Data records
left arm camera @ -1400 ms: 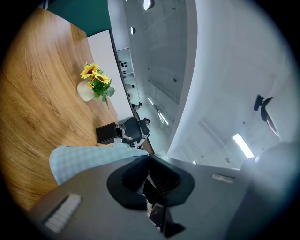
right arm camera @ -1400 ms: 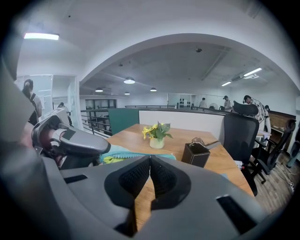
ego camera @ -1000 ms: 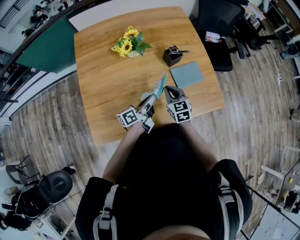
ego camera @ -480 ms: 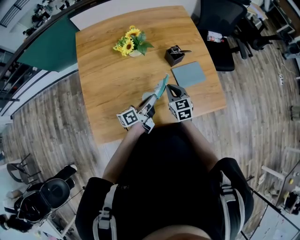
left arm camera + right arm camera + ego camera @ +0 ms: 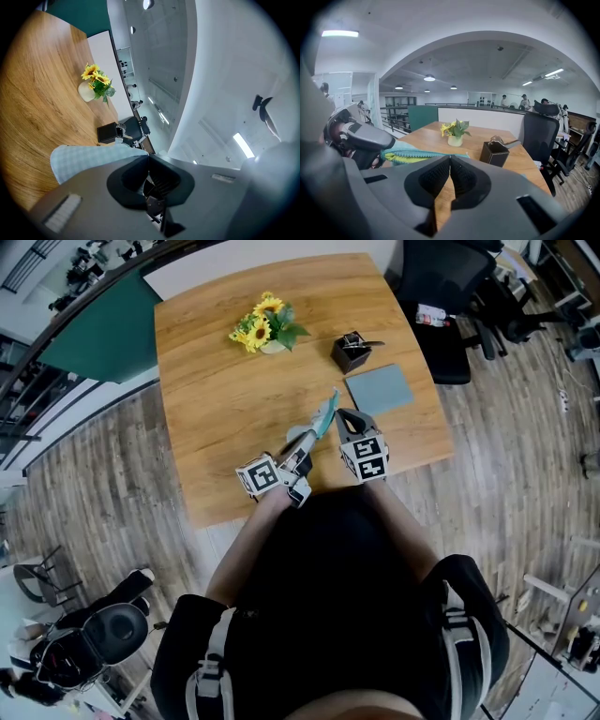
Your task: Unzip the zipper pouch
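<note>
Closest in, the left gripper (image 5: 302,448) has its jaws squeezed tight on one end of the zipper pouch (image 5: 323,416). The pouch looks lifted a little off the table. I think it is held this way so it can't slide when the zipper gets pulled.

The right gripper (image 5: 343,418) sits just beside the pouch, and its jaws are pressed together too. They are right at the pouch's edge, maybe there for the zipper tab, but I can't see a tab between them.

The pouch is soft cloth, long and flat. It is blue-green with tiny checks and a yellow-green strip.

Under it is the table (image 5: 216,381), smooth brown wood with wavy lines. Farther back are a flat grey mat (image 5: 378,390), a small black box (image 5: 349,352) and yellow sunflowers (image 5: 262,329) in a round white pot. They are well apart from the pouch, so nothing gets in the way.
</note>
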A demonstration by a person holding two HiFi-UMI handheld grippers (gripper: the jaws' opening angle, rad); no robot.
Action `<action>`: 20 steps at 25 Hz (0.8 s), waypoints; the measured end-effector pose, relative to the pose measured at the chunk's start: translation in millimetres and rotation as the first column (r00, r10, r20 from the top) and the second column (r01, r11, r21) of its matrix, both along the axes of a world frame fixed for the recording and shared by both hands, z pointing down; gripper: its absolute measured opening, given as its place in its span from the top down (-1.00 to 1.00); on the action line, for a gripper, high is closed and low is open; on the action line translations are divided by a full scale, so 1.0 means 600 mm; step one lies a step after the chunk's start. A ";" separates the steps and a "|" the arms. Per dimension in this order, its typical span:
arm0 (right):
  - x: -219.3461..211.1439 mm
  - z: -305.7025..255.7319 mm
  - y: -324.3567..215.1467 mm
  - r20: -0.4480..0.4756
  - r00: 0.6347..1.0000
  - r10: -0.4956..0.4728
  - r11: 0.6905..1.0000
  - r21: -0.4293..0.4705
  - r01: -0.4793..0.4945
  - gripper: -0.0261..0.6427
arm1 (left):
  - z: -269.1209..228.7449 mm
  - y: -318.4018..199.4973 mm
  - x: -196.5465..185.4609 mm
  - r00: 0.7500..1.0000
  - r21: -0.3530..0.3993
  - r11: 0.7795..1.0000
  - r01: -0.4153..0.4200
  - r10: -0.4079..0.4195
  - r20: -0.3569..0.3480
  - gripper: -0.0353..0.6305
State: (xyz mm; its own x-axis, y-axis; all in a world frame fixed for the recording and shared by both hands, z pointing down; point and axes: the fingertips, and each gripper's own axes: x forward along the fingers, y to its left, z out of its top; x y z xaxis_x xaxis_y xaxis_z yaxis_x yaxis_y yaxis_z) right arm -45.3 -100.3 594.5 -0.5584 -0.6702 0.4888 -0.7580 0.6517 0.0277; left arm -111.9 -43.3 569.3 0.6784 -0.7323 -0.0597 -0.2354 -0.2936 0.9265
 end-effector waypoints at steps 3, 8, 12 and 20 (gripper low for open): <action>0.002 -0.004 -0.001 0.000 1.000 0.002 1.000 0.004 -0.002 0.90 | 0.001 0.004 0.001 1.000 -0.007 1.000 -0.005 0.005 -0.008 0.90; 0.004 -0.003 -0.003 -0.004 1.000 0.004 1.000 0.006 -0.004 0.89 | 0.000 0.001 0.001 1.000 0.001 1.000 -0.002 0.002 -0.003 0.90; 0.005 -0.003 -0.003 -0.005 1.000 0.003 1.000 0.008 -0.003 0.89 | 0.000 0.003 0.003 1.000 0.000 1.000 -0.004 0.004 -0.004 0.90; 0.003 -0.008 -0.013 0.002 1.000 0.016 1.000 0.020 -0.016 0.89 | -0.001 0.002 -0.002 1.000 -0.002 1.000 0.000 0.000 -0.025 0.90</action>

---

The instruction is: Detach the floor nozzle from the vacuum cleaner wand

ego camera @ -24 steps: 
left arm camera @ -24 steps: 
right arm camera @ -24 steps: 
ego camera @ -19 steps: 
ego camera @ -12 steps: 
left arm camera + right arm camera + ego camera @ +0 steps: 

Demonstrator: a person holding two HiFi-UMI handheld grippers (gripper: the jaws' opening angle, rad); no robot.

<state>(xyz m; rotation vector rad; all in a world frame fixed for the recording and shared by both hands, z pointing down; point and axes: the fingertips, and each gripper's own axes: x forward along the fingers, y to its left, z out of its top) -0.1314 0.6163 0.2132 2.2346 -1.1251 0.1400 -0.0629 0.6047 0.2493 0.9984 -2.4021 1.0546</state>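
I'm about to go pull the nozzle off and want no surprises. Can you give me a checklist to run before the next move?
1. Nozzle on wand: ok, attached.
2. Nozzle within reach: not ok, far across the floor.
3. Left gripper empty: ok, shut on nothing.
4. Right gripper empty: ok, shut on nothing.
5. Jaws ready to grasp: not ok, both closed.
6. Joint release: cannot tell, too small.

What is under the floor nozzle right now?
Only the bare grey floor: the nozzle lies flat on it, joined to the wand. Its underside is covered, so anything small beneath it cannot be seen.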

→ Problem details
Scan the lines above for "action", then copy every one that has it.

→ Task result
Action `<action>`: 20 steps at 25 Hz (0.8 s), waypoints; the measured end-effector pose, relative to the pose measured at the chunk's start: translation in millimetres and rotation as the first column (r00, r10, r20 from the top) and the second column (r01, r11, r21) of its matrix, both along the axes of a world frame fixed for the recording and shared by both hands, z pointing down; gripper: its absolute measured opening, given as its place in its span from the top down (-1.00 to 1.00); on the action line, for a gripper, high is closed and low is open; on the action line translations are divided by a full scale, so 1.0 means 600 mm; step one lies a step after the chunk's start. A ";" separates the steps and a "|" the arms. Per dimension in this order, its typical span:
 end-effector waypoints at steps 3, 8, 12 and 20 (gripper low for open): <action>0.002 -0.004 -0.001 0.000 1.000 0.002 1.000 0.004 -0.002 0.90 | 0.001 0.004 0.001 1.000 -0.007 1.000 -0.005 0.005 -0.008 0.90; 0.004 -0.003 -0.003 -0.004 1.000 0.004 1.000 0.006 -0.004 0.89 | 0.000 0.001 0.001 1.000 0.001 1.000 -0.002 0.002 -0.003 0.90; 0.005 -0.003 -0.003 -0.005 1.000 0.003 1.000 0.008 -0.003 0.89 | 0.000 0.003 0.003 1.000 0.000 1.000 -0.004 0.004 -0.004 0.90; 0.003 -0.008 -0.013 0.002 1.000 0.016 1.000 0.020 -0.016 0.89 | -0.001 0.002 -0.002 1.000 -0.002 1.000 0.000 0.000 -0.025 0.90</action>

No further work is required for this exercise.